This is a really quick summary of how I optimised my personal web crawler. You can check it out HERE

Preconditions, assumptions… things to know before starting to read

  1. The intention was to create a crawler to scrape specific cooking blogs.
  2. Hence, all requests are made to the same host.
  3. The host with which the tests where run was https://www.recetasderechupete.com, which has around 1000 recipes.
  4. This is the HTTP client module:
defmodule Spidey.Content do
  def scan(url) when is_binary(url) do
    try do
      url
      |> get!()
      |> parse_links()
    rescue
      # Timeout, wrong url, etc.
      HTTPoison.Error -> []

      # non-html format
      CaseClauseError -> []
    end
  end

  def parse_links(html) when is_binary(html) do
    html
    |> Floki.parse_document!()
    |> Floki.find("*[href]")
    |> Floki.attribute("href")
  end

  def get!(url) when is_binary(url) do
    url
    |> HTTPoison.get!([], timeout: 15_000, recv_timeout: 15_000, follow_redirect: true)
    |> Map.get(:body)
  end
end

1st approach: Fan-out/Fan-in with Tasks

I started off with a fan-in/fan-out approach because it was the quickest way to get started. It was a bit slow if the website happened to have a slow link in it though.

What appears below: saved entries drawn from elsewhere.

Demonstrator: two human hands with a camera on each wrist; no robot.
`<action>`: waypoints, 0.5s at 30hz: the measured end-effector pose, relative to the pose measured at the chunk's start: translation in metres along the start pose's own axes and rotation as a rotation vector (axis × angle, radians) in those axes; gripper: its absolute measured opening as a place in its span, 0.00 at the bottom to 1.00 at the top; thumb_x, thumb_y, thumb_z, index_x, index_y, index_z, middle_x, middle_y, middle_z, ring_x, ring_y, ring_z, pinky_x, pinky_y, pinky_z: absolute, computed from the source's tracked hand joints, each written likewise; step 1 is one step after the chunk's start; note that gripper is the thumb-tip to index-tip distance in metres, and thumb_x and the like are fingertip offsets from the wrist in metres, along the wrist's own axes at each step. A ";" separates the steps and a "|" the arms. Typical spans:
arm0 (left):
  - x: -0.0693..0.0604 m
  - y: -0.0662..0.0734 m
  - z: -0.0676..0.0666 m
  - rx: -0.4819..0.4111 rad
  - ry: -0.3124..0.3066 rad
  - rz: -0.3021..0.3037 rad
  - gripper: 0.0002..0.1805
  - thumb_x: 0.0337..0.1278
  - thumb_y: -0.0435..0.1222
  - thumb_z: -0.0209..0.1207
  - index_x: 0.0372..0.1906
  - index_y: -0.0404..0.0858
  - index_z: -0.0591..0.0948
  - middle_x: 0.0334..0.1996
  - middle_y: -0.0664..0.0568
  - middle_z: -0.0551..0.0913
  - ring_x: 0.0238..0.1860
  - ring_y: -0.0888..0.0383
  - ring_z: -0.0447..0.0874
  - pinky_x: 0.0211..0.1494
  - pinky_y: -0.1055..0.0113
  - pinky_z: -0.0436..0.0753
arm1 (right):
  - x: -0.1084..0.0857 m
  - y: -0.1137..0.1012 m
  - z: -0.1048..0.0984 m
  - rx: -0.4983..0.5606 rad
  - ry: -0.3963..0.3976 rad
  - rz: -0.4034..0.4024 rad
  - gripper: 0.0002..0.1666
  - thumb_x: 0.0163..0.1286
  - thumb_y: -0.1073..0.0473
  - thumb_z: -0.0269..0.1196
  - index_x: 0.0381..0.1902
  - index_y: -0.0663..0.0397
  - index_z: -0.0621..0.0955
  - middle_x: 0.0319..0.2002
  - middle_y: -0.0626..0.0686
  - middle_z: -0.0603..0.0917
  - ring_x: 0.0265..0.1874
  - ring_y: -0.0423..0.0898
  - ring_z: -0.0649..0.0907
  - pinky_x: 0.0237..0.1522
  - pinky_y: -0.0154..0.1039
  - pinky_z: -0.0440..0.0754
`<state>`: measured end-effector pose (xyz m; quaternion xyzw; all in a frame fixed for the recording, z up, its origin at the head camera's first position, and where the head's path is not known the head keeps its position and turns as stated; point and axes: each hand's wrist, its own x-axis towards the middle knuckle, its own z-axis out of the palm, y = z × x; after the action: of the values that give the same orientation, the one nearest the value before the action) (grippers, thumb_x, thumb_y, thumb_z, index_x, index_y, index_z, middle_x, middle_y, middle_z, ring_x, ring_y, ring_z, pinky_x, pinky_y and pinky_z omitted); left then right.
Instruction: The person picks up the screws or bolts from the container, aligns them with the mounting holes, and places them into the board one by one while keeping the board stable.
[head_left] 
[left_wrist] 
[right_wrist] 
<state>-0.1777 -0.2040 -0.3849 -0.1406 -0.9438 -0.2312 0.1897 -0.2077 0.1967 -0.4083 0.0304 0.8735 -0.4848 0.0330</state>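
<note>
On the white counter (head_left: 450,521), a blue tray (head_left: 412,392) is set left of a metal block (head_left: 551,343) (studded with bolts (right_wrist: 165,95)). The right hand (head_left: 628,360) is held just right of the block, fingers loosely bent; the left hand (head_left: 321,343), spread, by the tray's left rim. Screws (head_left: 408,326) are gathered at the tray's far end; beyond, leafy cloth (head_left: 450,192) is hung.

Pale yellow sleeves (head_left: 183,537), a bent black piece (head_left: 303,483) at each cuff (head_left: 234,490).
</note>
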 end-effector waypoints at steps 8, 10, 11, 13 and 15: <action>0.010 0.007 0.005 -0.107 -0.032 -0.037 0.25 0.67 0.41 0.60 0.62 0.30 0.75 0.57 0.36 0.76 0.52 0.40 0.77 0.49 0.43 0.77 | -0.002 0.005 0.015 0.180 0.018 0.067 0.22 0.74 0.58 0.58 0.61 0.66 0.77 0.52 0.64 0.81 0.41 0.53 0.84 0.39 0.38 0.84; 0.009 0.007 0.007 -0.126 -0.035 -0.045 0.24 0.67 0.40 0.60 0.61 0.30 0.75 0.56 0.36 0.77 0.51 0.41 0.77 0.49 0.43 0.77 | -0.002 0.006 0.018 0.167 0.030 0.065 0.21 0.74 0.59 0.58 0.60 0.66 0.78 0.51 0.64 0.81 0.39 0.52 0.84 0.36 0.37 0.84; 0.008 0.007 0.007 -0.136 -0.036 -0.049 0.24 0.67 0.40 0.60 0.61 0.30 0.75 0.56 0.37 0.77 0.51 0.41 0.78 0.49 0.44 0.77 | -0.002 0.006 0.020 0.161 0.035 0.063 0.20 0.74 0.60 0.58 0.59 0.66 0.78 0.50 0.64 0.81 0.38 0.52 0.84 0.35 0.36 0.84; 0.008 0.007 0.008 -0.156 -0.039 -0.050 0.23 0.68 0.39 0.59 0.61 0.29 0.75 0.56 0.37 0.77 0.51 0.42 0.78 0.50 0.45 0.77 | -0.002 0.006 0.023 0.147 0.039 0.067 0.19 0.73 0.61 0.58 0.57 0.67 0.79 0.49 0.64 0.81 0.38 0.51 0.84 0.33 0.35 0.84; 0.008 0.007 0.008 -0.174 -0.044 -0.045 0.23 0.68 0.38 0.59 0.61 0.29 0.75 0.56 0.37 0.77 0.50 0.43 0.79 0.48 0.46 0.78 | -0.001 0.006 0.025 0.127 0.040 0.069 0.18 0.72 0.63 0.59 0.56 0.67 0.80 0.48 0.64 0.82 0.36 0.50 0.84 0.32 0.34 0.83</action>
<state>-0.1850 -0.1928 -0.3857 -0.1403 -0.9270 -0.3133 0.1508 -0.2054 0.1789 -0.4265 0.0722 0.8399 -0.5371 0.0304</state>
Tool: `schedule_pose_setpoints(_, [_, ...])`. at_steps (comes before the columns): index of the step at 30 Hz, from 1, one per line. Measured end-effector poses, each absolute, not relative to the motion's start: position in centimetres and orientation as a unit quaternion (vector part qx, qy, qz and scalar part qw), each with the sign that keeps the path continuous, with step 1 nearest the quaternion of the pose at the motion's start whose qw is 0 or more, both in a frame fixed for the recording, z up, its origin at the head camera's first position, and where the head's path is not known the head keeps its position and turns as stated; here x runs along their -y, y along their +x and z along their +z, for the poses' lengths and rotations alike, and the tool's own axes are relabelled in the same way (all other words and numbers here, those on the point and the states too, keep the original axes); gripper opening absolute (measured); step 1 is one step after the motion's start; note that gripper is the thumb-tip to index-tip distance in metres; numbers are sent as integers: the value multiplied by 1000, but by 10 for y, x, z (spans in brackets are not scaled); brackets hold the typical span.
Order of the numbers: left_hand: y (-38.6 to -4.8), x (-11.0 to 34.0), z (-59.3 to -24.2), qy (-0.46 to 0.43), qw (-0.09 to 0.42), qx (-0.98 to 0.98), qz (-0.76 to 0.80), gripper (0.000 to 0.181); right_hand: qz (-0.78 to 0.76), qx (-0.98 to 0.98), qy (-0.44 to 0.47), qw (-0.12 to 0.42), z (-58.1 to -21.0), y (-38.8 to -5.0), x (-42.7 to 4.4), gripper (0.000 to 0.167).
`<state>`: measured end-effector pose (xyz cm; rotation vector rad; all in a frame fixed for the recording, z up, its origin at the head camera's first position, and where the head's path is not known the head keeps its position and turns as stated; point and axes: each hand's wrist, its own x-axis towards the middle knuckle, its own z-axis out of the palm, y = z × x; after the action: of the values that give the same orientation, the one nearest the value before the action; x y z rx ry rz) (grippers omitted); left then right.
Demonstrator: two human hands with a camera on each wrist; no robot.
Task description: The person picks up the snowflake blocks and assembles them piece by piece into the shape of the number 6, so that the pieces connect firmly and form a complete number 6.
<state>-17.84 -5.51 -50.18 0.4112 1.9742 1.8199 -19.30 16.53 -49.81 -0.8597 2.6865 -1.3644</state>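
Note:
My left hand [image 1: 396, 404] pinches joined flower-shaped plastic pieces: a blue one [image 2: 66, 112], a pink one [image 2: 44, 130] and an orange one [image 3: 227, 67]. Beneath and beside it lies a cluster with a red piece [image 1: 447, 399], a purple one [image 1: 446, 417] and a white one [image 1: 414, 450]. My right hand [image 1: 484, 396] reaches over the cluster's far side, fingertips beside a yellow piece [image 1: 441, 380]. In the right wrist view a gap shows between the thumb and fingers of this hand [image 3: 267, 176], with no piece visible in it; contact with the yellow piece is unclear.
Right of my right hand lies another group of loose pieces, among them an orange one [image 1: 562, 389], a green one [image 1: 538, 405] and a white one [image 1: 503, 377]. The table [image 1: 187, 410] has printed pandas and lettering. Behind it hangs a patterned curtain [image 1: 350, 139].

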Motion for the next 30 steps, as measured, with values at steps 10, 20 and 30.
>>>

This is broadly how it worked:

  def scan_async([]), do: []

  def scan_async(urls) when is_list(urls) do
    urls
    |> Enum.map(fn url -> Task.async(fn -> Spidey.Content.scan(url) end) end)
    |> Enum.map(fn t -> Task.await(t, 30_000) end)
    |> List.flatten()
  end

Pros:

  • Dead simple

Cons:

  • shortest request will have to wait for the longest one

Using pooled workers with Genservers

Since the first approach was very inneficient concurrency-wise due to the whole thing paralising when a slow link was found, I decided to stop this by using a pool of workers which would operate separately. Initially I tried implementing it by myself, but ended up picking up poolboy for simplicity.

Pros:

  • More efficient: one worker doesn’t have to wait for all the other workers if a request takes too long.

Cons:

  • Much more complex, compared to the three-liner using tasks.
  • Requires either implementing a worker pool or using a 3rd party lib like poolboy.

Using lazy collections

Once the concurrency solution was in place, I started optimising different parts of the code, starting by how I was handling the crawled data.

To work with the results of each crawled site I was initially using the Enum module. Since there were a lot of iterations for filtering, etc. I decided to start using lazy enumerables (the Stream module). This shaved off a bloody 20% of time (from ~200s before to ~160s after). Ridiculous.

These are some of the filters, although many are applied to reject static assets, different domain urls, etc.:

def strip_query_params(urls) do
  Stream.map(urls, fn s -> String.split(s, "?") |> List.first() end)
end

def strip_trailing_slashes(urls) do
  Stream.map(urls, fn s -> String.replace_trailing(s, "/", "") end)
end

def reject_invalid_urls(urls) do
  urls
  |> Stream.reject(&is_nil/1)
  |> Stream.reject(&(&1 == ""))
end

Keeping the TCP connection alive

At this point, another important optimisation was to keep the connection alive. All requests were being made to the same host, so it made sense that by skipping the TCP handshakes we would shave some time. Well, this was another big fat 10%, from ~160s to ~140s.

All as simple as telling hackney:

def get!(url) when is_binary(url) do
  HTTPoison.get!(url, [],
    timeout: 15_000,
    recv_timeout: 15_000,
    follow_redirect: true,
    hackney: [pool: :default] # This is the key line.
  )
end

The real deal: Domain optimisations

Another optimisation I could do is to use an ETS table as a queue instead of an Agent/:queue, but at this stage this would be peanuts IMO, so I decided the way to go was to optimise the actual solution to the problem. The library is a crawler, but I developed to specifically crawl recipe websites. Taking this into account, I started improving the filters:

  • Excluding Wordpress links
  • Excluding static content
  • Excluding RSS feed links

And with this, I started shaving actual relevant time. And even better I learnt a really good lesson: Tweaking software to optimise sometimes is important, but optimising the actual solution is what really makes it or breaks it. Just by excluding wordpress-specific links I was able to shave 22% of the time the crawler took to crawl a full blog with ~1000 links, and this has nothing to do with the software approach.

Final thoughts

TLDR: It has been really fun to develop a half-assed worker pool in Elixir, even thought I eventually ended up picking up a library. I’ve found it incredibly satisfying to optimise an already existing solution… and I’ve become VERY aware of how important it’s to know what you want. Generic solutions are great, but specific ones kick ass on the specific problems.